Task objective:
Return the lines of the data below in which the string "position" occurs.

(Data items)

________________________________________

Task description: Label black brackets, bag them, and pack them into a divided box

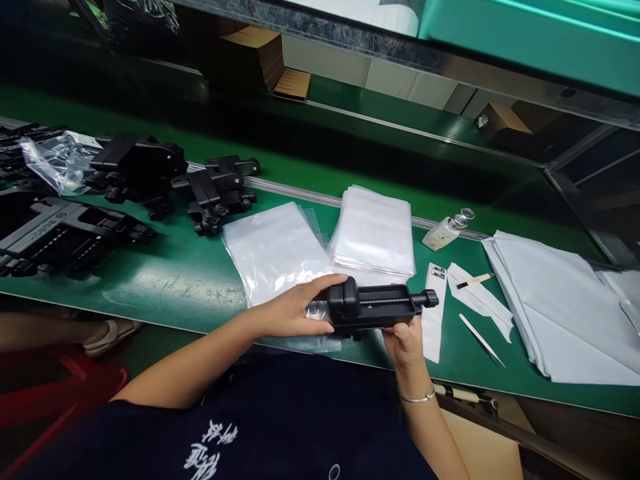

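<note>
I hold a black plastic clamp-like part (376, 305) level above the near edge of the green table (190, 280). My left hand (295, 310) grips its thick left end, thumb on top. My right hand (407, 343) holds it from below near the right end, where a small knob sticks out. Under the part lie clear plastic bags (273, 250), and a neat stack of bags (375, 230) sits just behind.
Several more black parts (215, 190) and a crumpled bag (57, 160) lie at the left. At the right are a small bottle (447, 230), white paper strips (435, 300), tweezers (481, 339) and folded white sheets (560, 300). Cardboard boxes (270, 63) stand behind the table.
</note>
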### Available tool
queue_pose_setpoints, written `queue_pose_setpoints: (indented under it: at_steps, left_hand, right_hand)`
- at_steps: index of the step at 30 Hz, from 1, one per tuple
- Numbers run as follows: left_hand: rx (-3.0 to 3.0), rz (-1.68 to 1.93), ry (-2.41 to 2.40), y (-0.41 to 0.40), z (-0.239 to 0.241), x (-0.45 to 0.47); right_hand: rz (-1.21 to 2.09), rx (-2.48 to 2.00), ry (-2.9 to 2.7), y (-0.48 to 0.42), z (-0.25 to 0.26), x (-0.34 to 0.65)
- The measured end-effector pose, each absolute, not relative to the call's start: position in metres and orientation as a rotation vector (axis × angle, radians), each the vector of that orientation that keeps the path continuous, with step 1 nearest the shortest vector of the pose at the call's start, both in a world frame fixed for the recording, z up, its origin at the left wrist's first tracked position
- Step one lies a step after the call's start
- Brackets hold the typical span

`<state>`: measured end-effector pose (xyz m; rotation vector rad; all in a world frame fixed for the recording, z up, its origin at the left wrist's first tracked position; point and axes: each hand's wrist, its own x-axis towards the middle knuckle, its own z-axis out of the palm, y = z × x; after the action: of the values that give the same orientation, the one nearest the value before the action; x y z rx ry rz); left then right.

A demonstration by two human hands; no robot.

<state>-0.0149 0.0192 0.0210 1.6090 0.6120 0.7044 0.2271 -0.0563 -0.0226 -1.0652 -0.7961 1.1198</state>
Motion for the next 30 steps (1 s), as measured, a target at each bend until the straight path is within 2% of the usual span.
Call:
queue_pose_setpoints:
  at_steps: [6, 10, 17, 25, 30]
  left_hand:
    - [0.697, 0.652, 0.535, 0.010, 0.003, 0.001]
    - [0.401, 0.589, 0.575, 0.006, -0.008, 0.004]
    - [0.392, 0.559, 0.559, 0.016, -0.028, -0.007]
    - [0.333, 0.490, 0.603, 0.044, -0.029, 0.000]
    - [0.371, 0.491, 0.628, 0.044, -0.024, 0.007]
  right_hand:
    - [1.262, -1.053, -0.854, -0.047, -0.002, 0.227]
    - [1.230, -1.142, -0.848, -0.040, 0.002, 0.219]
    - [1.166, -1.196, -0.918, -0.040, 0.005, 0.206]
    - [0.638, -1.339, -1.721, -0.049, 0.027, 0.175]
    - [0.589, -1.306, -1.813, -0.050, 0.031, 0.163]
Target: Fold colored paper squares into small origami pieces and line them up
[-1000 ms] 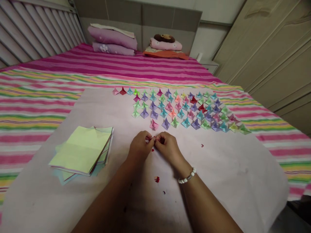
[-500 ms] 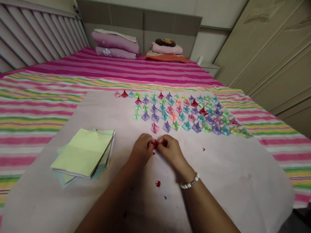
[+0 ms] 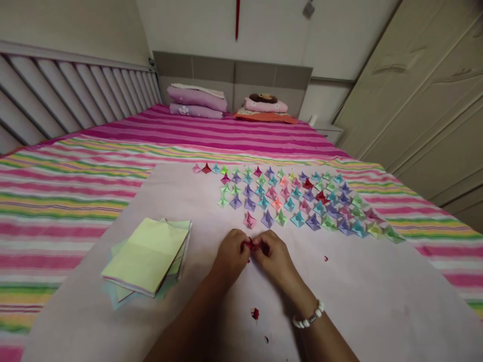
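- left hand (image 3: 231, 259): fingers (image 3: 238, 235) curled, tips pinched tight
- right hand (image 3: 277, 257): same pinch, right beside the left
- both arms (image 3: 194, 314) angling inward

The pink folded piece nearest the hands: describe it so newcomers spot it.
On the striped bedspread lies a large pale sheet. Find its folded-paper row nearest the left hand and right hand. At that row's left end is the pink folded piece, its colour unlike the purple one beside it.

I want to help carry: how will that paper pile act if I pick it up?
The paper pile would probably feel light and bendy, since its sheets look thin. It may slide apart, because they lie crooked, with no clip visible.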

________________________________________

Task response:
- The measured end-effector pose, each absolute, not relative to the call's start: position in metres and orientation as a rotation vector (axis × angle, radians), each the vector of that orientation that keeps the path continuous, with step 1 nearest the shortest vector of the pose at the call's start, both in a world frame fixed for the recording, z up, its origin at the left wrist's first tracked position
`<state>`: measured end-effector pose (xyz m; rotation vector rad; all in a world frame fixed for the recording, z up, its origin at the left wrist's first tracked position; point and axes: each hand's wrist, its own x-axis towards the middle knuckle, its own z-axis out of the palm, y = z × x; after the action: of the values that give the same orientation, the one nearest the value before the action; x y z rx ry rz); left then right.

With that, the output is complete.